Although it’s supposed to be worth a look inside, we avoided the lines and the €8 entrance fee, instead opting to admire Sangrada Familia from the lovely park across the road. Only a 15 minute walk from the city centre, this UNESCO World Heritage site is well worth a view.
I had been told that this is the one park to visit in Barcelona, and after wandering the bizarre buildings and wide arid spaces of Park Guell I can understand why. This is a strange place, there is no denying it, but its frivolous, surrealist feel makes it all the more exciting to explore. Commissioned in the early 1900s as a private housing estate, this park is the joyous result of an incomplete project, opening to the public in 1922. There are only two houses in the park and lots of other amazing structures landscaped into the space.
Dave and I took the green line 3 Metro from Catalunya to Lesseps and followed the signs up the hill to the park. There, we enjoyed our loot from La Boqueria (vintage chedder, nuts, fruits, jamon and sugary sweets) under the stone arcs and tall palms. Then we found a sunny patch seat and listened to the soothing afternoon melodies of Spanish guitar (one of the many musical buskers).
Other handy tips and info about visiting Barcelona:
- If you have some errands to run, Barcelona is a pretty easy place to do it. In the couple of blocks north-east of La Ramblas you’ll find a modern commercial hub with everything from H&M clothes, Decathalon outdoor supplies, phone and internet stores – the works. Also, if you head north up La Ramblas, past Catalunya Metro and along Passieg Gracia a few blocks, you’ll find Casa del Llibre on your right; this is a great big book store with a good English section (where we got literature, language guides and Camino walking guides).
- The Metro is pretty handy, just watch your stuff. Barcelona metro is preceded by a reputation for pickpockets, making it a bit of a daunting place to enter. As with other major cities, we took the approach of carrying minimal cash, no cards or ID in our wallets / pockets / handbag and carrying any valuables in a hidden clip (in this case sitting snuggly between my boobs). Feeling less vulnerable with little to loose, we ventured into the Metro hub at Catalunya and found the system easy with a pretty friendly vibe. Just make sure you have change for the ticket machines. A single trip will cost you €2, or you can grab a T-10 ticket that gives you 10 rides for €9.25. The lines are numbered and colour coded for easy use and stations will have maps of the connections on the street.

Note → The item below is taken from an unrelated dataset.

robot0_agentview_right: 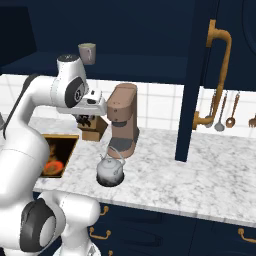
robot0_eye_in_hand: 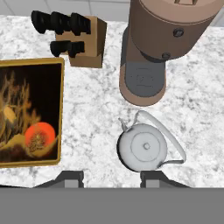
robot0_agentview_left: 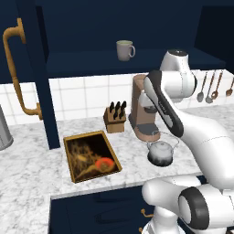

- Knowing the language is really helpful. I always try to learn the absolute basics in the local language (i.e. thank you, hello, please, pardon) but in some places it is more of a necessity than an attempt at politeness. While I’ve found most people speak a little English and we’ve had no real trouble when dining, shopping or buying tickets, it certainly helps to know a bit of Spanish to communicate more than the bare minimum. Numbers are particularly useful for market situations, as well as a few verbs (i.e. to have, to buy) and the starts of questions (i.e.. where, what, how, can).
- Arriving by airport is a piece of cake. There is an aerobus that takes you right into the city centre for only €5. Buy the tickets outside the departures door, where there is a big blue machine and an areobus sign. The bus automatically announces the stops. Catalunya is in the city centre and near connecting Metro lines.
- The tourist info centre is down an escalator in Catalunya placa. You’ll find it marked with big red ‘i’ signs. There you can buy souvenirs at slightly lower prices, official city maps for €1 (the maps sold on La Ramblas are €5-7) and a free McDonalds sponsored map on the counter, as well as other tour, booking, hotel info etc.